• **What you are asked to do**
Begin with the first line of the listing and quote every line through the one containing "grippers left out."; give only those lines.
Segment Start: Dataset extract
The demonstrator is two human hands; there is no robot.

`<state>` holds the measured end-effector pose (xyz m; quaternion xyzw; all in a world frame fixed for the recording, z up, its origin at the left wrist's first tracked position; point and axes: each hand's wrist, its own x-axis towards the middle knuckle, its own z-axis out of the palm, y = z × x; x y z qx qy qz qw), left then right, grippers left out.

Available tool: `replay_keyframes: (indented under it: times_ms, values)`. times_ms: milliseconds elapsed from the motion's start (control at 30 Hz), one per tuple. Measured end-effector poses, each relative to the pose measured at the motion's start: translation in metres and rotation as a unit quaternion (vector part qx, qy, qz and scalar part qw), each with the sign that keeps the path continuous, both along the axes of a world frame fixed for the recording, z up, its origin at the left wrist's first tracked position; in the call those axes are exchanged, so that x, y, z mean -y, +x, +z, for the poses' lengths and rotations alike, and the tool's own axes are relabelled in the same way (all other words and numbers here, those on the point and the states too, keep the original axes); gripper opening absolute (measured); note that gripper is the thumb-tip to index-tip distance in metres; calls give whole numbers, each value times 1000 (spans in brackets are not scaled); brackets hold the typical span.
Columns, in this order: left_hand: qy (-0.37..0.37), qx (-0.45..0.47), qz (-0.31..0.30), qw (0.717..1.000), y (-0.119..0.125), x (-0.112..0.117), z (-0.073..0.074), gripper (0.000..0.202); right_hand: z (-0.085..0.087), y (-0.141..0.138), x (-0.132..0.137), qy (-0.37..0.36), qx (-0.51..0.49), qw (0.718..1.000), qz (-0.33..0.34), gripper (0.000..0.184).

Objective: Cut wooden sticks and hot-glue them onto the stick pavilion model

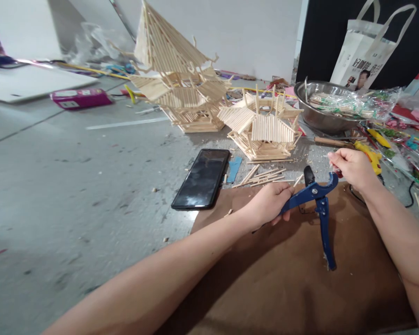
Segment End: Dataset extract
• **Output for this exercise**
The demonstrator is two human hands; there is no robot.

`<state>` holds the measured end-effector pose (xyz m; quaternion xyzw; all in a world frame fixed for the recording, z up, its origin at the left wrist's first tracked position; point and axes: each hand's wrist, its own x-axis towards the middle knuckle, its own z-axis out of the palm, y = z × x; x y z qx qy qz qw), left then right, grippers left out.

That finishes the exercise.